La película jamás da entrada o pie al más mínimo sentido del humor, pero a través de este laberinto de oscuridad clínica afloran los aspectos básicos del discurso de Almodóvar: personajes extravagantes de conducta y vestimenta chocante representados en Zeca (Roberto Álamo), quien trabaja en un espectáculo carnavalesco vestido de tigre e irrumpe en el proceso cotidiano de Robert amparado por un secreto que su madre guarda celosamente y con lujuriosas intenciones para con Vera; aspectos de übersexualidad que allanan tanto la conciencia de los personajes como sus puros/impuros cuerpos, llevando la analogía del ultraje más allá de las penetraciones no deseadas y, cómo no, una retorcida relación madre e hijo que ennegrece la concepción de mera codependencia sin ser necesariamente incestuoso -simplemente tortuoso-, lo que complementa el mosaico subversivo antisocial que fundamenta el idiolecto del director manchego.
Ante este despliegue de espíritus y organismos enfermos que pretenden sanar tanto con procedimientos quirúrgicos experimentales como con copiosas fricciones corporales, pareciera que es el mismo Almodóvar quien pretende meterse bajo la piel de David Cronenberg -de hecho, él mismo ha reconocido que esta película es su intento por crear un filme de horror-, ya que esta cinta emana un aroma similar a trabajos previos del director canadiense tanto en la plástica como en ciertos puntos narrativos, aludiendo al constante enfrentamiento que surge en la guerra de la mente vs. la carne en proyectos como “Dead Ringers”(1988) o “Los Engendros del Diablo”(1979) y la presentación estilizada de monstruos de carne y hueso capaces de llegar hasta las últimas consecuencias por alcanzar un fin (aún si los medios son tan solo terapéuticos en la consolidación de su monomaníaca catarsis). ¿Lo más notable?
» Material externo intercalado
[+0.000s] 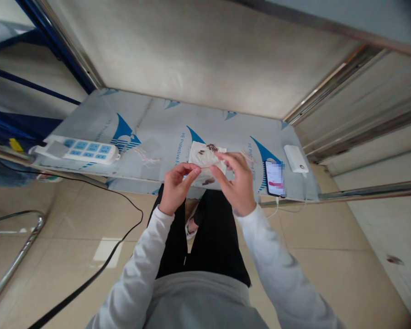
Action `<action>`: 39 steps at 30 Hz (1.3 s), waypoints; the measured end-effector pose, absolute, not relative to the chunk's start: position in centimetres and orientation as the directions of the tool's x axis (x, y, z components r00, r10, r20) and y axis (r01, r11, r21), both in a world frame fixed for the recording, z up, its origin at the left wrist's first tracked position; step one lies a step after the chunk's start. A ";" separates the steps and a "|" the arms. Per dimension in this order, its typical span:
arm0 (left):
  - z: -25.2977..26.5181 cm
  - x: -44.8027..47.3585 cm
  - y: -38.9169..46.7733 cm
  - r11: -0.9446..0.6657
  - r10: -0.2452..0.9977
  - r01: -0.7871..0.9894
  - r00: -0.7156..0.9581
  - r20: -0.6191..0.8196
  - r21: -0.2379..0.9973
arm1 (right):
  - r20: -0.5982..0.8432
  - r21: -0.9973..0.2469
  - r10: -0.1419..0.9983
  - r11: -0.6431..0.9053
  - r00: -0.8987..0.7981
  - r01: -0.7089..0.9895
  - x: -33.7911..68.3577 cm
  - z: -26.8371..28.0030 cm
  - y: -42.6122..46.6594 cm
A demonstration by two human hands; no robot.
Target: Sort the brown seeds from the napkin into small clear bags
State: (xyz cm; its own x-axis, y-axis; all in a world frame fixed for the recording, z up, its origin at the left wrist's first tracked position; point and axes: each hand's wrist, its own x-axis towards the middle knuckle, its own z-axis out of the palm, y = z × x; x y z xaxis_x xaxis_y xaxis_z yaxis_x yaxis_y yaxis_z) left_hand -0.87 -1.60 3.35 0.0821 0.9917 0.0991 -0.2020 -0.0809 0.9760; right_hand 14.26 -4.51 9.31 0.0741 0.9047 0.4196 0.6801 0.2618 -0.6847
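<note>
I can't make out whether the fingertips of the left hand point(176, 188) and right hand point(239, 185) truly pinch the white sheet point(205, 160); the contact is too small. The dark bits point(212, 147) on it, toward twelve o'clock, are too tiny to identify. At three, the smartphone point(274, 177) is partly blurred over. The black cable point(101, 269) runs out of sight at seven, the chrome tube point(27, 251) at eight.

One film-covered table point(159, 125) bore one white, blue-socketed power strip point(82, 150) at its left end and, at its right, one phone point(274, 178), screen lit, and one white rectangular device point(295, 158) just beside it; over the tiled floor point(65, 219) at left showed one black cable point(114, 249) and one bent metal tube point(23, 252).
</note>
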 end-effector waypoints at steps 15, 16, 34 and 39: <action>2.8 -1.5 -1.5 -0.085 0.989 -0.099 0.115 0.096 0.991 | 0.017 -0.999 0.989 0.009 0.145 0.052 14.4 4.8 -3.0; 2.8 -1.4 -1.6 -0.086 0.990 -0.104 0.104 0.097 0.991 | -0.003 -0.999 0.992 -0.007 0.124 0.035 14.5 4.6 -3.0; 2.9 -0.5 -2.2 -0.077 0.984 -0.105 0.153 0.092 0.992 | 0.035 -0.999 0.968 0.037 0.248 -0.003 14.3 3.7 -4.5; 3.2 0.1 -1.8 -0.112 0.973 -0.006 0.202 0.111 0.994 | 0.057 -0.998 0.982 0.049 0.180 0.044 14.9 3.6 -4.8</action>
State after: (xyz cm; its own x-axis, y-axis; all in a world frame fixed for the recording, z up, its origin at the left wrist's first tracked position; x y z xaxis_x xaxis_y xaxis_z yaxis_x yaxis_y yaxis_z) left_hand 0.10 -1.83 3.20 0.2018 0.9731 0.1111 -0.0060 -0.1122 0.9937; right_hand 14.87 -4.82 3.62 0.1804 0.9820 0.0566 0.0440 0.0495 -0.9978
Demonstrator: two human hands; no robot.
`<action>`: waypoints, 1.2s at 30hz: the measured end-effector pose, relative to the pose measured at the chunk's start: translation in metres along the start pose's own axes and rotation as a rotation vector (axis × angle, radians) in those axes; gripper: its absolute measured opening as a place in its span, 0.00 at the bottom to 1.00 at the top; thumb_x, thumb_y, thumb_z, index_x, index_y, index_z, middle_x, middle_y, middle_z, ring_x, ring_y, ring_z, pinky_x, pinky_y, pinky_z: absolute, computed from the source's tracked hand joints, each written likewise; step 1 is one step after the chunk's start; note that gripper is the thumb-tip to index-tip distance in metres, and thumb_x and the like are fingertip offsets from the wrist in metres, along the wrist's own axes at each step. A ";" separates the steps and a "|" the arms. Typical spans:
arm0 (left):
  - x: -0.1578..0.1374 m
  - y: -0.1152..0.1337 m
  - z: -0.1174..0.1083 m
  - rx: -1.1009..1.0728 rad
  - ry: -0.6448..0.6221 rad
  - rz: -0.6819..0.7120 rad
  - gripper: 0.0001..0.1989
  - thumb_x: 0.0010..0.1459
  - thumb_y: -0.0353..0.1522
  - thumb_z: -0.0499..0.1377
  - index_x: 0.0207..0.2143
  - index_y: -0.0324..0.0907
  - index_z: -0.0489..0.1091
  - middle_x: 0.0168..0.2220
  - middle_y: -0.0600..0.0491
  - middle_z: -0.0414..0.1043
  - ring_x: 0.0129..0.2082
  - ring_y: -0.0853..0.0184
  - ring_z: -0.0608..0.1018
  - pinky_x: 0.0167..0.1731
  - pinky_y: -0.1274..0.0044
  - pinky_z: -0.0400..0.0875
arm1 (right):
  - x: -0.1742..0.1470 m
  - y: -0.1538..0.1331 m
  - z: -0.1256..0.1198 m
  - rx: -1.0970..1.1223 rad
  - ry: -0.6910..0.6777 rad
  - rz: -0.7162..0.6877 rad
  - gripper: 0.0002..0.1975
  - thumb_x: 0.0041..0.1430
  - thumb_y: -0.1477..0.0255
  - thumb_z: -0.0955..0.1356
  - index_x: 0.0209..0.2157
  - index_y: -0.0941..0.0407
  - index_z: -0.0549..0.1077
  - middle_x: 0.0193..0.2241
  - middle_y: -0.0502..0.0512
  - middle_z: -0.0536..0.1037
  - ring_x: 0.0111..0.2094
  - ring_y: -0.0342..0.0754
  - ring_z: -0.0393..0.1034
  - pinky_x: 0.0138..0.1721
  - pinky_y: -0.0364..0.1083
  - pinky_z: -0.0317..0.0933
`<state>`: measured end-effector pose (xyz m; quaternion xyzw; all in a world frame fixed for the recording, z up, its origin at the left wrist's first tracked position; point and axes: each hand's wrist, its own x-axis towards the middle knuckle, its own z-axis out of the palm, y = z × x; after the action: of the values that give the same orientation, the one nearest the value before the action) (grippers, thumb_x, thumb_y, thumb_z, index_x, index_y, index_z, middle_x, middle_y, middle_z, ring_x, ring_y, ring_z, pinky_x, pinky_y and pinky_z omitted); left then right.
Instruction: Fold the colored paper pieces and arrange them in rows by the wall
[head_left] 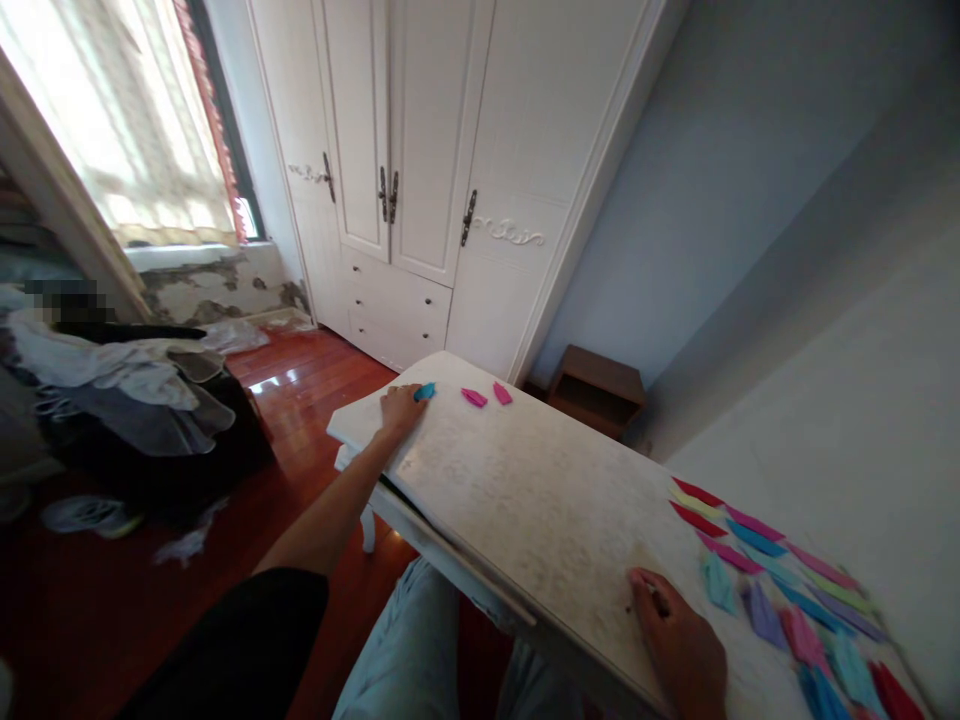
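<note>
My left hand reaches to the far left end of the white table. Its fingers are closed on a small blue folded paper piece at the tabletop. Just right of it lie two pink folded paper pieces, one a bit nearer and the other farther right. My right hand rests low over the near right part of the table, fingers curled and pressed together. What those fingers hold, if anything, cannot be made out. Beside that hand, a teal folded piece is the nearest one.
The white table stretches from left to right before me. Rows of coloured paper strips and folded pieces cover its right end. A white wardrobe and a brown nightstand stand behind. Clothes are piled at left.
</note>
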<state>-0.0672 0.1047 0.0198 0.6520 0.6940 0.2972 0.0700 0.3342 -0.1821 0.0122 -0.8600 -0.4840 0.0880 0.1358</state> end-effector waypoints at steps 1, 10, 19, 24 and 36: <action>-0.001 0.001 0.001 -0.019 -0.001 0.027 0.18 0.55 0.33 0.59 0.49 0.42 0.72 0.49 0.44 0.74 0.51 0.52 0.70 0.50 0.65 0.62 | 0.000 -0.001 -0.001 0.000 -0.003 0.002 0.27 0.59 0.52 0.54 0.44 0.50 0.76 0.34 0.57 0.82 0.35 0.57 0.75 0.33 0.49 0.60; -0.056 0.016 0.007 -0.269 0.073 0.131 0.15 0.52 0.23 0.55 0.42 0.40 0.72 0.43 0.48 0.74 0.41 0.64 0.75 0.43 0.74 0.69 | -0.002 -0.004 -0.004 -0.027 -0.032 0.022 0.29 0.58 0.51 0.53 0.46 0.51 0.75 0.35 0.57 0.81 0.37 0.58 0.74 0.35 0.49 0.60; -0.111 0.056 0.003 -1.039 0.013 -0.002 0.19 0.46 0.31 0.64 0.43 0.39 0.71 0.30 0.56 0.72 0.29 0.71 0.74 0.29 0.80 0.69 | -0.003 -0.003 -0.003 -0.006 0.005 -0.008 0.27 0.59 0.52 0.55 0.44 0.50 0.76 0.33 0.55 0.81 0.37 0.58 0.74 0.35 0.49 0.59; -0.152 0.104 0.006 -1.240 -0.341 -0.068 0.16 0.45 0.38 0.67 0.35 0.37 0.76 0.30 0.52 0.76 0.29 0.70 0.75 0.30 0.79 0.68 | -0.004 -0.002 -0.001 0.025 0.073 -0.074 0.24 0.60 0.54 0.57 0.41 0.50 0.78 0.32 0.55 0.81 0.34 0.56 0.75 0.32 0.47 0.59; -0.223 0.212 0.008 -1.443 -0.889 -0.171 0.14 0.39 0.35 0.72 0.27 0.37 0.74 0.25 0.53 0.75 0.24 0.72 0.73 0.25 0.80 0.66 | -0.008 0.003 0.002 0.229 0.128 -0.223 0.19 0.62 0.60 0.60 0.39 0.53 0.78 0.31 0.54 0.81 0.33 0.50 0.75 0.33 0.44 0.60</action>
<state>0.1511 -0.1090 0.0554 0.4490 0.2894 0.3767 0.7568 0.3315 -0.1904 0.0093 -0.7838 -0.5535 0.0718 0.2722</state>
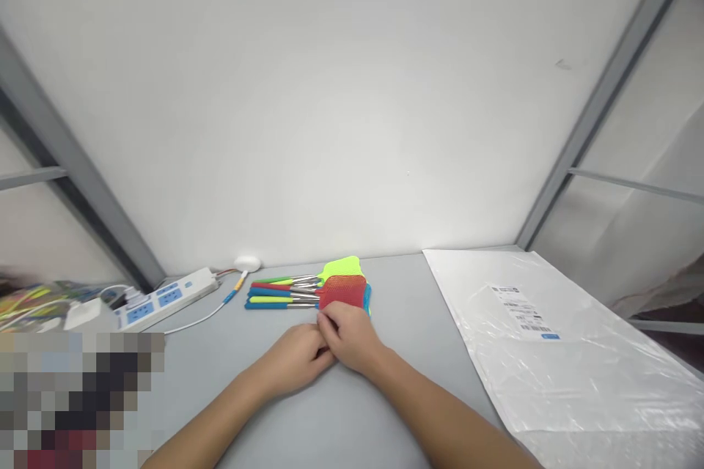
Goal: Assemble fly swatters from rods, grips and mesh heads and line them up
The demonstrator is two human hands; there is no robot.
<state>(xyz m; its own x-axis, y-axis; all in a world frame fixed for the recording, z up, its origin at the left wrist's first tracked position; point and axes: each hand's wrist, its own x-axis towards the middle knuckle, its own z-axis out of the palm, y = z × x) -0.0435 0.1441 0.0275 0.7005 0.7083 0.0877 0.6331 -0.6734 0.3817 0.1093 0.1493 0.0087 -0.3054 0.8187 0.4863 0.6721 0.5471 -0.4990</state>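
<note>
Several fly swatters lie in an overlapping pile on the grey table, their handles to the left and heads to the right. A red fly swatter (344, 289) is on top, with a yellow-green fly swatter (342, 265) showing behind it and blue edges beneath. My right hand (350, 338) rests against the near edge of the red head, partly covering it, with its fingers curled. Just in front of the pile, my left hand (295, 359) is also curled and meets the right at the fingertips. I see nothing held in either hand.
On the left stands a white power strip (170, 297) with plugs and a white cable (206, 316). A labelled white plastic-wrapped package (528, 352) covers the right side of the table (407, 337). Behind is a white wall panel with grey frame posts.
</note>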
Que el director español logra filtrar en su mirada creativa tales componentes y asimilarlos a su idiolecto, generando una película absorbente, fascinante y tal vez la más vistosa en su filmografía, ya que por fin se atreve a expandir un poco su puesta en escena acostumbrada (o costumbrista) y su trabajo con actores, quienes brindan un desempeño impecable al percibirse más sueltos y libres sin las ataduras de los arquetipos almodovarianos.
No cabe duda de que Pedro Almodóvar se acerca cada vez más a cumplir su fantasía: ser el Luis Buñuel de esta generación. Solo está a una prolongada estadía en México y un exilio en Francia de lograrlo.
Nota: La cinta se encuentra a la renta en la Videoteca del Centro Cultural Casa Jesús Terán.